Durom Acetabular Component (used in hip replacements)
Cancelled due to high revision rate
The Durom Acetabular Component, manufactured by Zimmer, is an implant used in metal-on-metal (MoM) hip replacements. It can be used for both MoM resurfacing and total conventional hip replacement procedures.
The TGA advises health professionals and patients that Zimmer has cancelled the implant from the Australian Register of Therapeutic Goods (ARTG).
The decision to cancel the Durom Acetabular Component from the ARTG was based on an analysis of data collected by the Australian National Joint Replacement Registry (NJRR), which revealed that the implant had a higher than expected revision rate.
Use of the Durom Acetabular Component had declined since 2005, with the last use of the implant recorded in June 2011.
The TGA's routine processes involve close analysis of NJRR annual reports, together with review of internal incident reports and consideration of external specialist advice.
The TGA closely monitors all MoM hip replacement systems.
Patients with MoM hip replacements are encouraged to review the TGA statement: Metal-on-metal hip implants: Information for patients.
If you are not sure what type of hip replacement you have or if you have concerns about your hip replacement, you should seek information from the surgeon who performed the operation or the hospital where the operation was performed.
If you have a MoM hip replacement and have pain in your hip or thigh, you should consult your general practitioner (GP) and/or your orthopaedic surgeon. Your GP/surgeon will usually order X-rays and may in some instances order further tests such as ultrasound, MRI and blood tests.
Each patient's circumstances are different and the TGA cannot give individual clinical advice regarding the Durom Acetabular Component.

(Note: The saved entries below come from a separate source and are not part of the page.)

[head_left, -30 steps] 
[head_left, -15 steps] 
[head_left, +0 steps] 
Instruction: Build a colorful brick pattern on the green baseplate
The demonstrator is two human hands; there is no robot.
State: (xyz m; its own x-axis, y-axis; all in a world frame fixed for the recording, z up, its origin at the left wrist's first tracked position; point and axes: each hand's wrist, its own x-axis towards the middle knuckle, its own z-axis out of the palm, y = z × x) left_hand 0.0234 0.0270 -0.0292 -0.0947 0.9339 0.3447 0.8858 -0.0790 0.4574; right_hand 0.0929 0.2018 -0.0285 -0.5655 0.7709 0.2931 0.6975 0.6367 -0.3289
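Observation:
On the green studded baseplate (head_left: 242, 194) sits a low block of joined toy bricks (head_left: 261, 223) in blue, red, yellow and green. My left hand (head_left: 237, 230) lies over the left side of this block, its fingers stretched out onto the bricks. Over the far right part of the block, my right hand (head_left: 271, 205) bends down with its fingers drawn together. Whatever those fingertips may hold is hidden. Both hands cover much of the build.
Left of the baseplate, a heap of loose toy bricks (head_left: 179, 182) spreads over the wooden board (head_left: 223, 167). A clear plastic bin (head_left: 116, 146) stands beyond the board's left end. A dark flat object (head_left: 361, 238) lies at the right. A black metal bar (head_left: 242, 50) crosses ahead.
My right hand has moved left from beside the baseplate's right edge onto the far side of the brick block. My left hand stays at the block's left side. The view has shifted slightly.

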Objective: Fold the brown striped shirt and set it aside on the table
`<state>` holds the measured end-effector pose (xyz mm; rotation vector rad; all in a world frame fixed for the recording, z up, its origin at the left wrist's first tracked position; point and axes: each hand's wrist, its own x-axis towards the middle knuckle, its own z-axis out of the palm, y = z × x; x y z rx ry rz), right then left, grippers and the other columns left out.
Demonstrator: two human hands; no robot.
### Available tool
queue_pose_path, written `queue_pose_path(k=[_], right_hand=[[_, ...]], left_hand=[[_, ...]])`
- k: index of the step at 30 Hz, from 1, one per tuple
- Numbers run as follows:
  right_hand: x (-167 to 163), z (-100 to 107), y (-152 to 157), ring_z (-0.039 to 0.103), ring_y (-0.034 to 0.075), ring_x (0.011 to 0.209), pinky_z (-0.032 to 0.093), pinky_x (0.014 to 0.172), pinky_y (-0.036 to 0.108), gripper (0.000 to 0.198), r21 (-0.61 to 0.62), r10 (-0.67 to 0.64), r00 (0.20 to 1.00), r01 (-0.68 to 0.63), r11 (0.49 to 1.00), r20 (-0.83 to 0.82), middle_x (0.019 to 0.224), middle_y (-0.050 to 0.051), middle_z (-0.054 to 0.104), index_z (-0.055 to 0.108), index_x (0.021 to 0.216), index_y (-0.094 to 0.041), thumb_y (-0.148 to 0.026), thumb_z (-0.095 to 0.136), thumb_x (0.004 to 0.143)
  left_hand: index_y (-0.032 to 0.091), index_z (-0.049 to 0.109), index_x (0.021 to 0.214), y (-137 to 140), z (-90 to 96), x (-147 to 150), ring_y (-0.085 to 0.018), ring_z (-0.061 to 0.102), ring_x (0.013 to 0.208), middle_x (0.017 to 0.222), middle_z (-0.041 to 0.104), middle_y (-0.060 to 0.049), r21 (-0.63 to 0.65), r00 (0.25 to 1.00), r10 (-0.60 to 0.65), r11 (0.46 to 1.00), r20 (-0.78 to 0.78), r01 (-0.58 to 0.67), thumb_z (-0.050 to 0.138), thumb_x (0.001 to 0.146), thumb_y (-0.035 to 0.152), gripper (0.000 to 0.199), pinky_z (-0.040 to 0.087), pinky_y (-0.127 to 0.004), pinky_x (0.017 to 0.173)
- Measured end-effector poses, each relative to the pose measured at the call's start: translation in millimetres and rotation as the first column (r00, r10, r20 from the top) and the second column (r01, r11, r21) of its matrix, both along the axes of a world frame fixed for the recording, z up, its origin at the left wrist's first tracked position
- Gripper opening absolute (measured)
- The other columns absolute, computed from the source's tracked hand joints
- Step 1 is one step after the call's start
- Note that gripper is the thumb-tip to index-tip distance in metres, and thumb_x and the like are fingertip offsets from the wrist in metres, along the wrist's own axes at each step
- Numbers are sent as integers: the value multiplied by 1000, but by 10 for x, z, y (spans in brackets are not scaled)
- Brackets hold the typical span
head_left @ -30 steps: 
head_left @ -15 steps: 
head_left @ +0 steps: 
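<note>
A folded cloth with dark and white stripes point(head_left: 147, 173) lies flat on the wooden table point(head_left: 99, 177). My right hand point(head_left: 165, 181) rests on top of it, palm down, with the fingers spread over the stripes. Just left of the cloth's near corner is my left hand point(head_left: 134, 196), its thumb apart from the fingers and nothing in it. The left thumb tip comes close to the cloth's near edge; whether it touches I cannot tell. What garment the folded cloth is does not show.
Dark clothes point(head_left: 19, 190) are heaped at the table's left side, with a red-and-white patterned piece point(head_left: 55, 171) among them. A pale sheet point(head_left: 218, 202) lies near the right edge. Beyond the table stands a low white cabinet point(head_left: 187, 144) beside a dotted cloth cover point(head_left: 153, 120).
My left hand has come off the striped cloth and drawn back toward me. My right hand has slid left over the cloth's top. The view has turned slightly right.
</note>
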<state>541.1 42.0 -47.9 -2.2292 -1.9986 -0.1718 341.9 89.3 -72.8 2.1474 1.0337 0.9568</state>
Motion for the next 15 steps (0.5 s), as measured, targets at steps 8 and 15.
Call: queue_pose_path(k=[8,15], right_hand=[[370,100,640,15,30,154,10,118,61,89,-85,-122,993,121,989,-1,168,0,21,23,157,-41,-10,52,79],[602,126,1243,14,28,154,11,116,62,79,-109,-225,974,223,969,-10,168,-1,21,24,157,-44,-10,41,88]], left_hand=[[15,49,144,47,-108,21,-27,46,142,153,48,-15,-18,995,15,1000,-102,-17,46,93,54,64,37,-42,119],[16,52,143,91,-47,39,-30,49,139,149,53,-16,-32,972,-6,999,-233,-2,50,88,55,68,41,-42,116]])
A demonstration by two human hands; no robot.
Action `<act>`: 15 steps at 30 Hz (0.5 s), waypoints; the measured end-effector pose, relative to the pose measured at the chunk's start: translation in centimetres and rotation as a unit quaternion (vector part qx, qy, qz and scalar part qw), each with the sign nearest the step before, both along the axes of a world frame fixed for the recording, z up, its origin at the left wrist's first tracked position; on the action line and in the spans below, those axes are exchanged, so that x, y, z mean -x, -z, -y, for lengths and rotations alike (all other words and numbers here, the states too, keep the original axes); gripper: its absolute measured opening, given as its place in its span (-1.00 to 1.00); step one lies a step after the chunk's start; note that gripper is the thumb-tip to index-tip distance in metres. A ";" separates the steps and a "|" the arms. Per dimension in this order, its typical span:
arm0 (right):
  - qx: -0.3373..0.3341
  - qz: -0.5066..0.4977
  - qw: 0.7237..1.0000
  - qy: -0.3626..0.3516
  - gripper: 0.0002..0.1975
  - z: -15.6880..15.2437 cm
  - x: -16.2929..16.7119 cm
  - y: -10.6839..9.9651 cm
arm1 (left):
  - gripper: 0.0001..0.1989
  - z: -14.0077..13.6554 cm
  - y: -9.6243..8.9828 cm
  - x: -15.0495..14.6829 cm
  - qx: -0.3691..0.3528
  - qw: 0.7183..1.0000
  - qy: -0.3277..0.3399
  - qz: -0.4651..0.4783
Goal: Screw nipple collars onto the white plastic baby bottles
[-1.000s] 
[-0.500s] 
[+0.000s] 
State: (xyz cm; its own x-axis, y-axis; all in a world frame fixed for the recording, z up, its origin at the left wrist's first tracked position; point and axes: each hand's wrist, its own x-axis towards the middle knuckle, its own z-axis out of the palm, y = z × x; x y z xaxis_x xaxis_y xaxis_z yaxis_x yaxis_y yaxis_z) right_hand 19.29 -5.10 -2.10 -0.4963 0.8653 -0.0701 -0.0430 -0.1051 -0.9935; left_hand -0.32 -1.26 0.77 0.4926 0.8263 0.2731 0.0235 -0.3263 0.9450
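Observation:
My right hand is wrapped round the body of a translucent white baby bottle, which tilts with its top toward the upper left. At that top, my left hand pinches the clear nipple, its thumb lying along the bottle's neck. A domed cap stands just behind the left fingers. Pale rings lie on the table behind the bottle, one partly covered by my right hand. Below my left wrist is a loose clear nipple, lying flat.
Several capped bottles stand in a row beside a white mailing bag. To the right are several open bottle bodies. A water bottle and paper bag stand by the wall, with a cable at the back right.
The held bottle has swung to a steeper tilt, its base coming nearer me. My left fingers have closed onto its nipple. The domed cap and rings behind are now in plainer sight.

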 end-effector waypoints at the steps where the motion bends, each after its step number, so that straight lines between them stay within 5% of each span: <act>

The TGA recommends that surgeons contact their patients who have these implants and inform them of this alert.
Zimmer has issued a hazard alert about this issue to implanting surgeons who have previously used this component.
Patients with any hip replacement should be followed up by the implanting orthopaedic surgeon if possible, particularly if the patient complains of pain and other symptoms associated with their hip implant and surgery.
The TGA monitors the safety and performance of orthopaedic implants using data collected by the NJRR since 2006. This and other recent hazard alerts relating to hip replacement implants have arisen from the TGA's routine processes involving close analysis of the NJRR annual reports, together with review of internal incident reports and consideration of external specialist advice.
The annual reports of the NJRR, and detailed information about implants that were identified as having higher than expected revision rates going back a number of years, are available on the NJRR website.
The 2011 NJRR report revealed that the Durom Acetabular Component's cumulative revision rate was 9.6% at 7 years in resurfacing applications (compared to 6.1% for all other similar implants) and 6.8% at 5 years in total conventional hip replacements (compared to 3.6% for all other similar implants).
Patients and health professionals are encouraged to report problems with medical devices. For more information see the TGA Incident Reporting and Investigation Scheme (IRIS).
The TGA cannot give personal advice about an individual's medical condition. You are strongly encouraged to talk with a health professional if you are concerned about a possible adverse event associated with a medical device.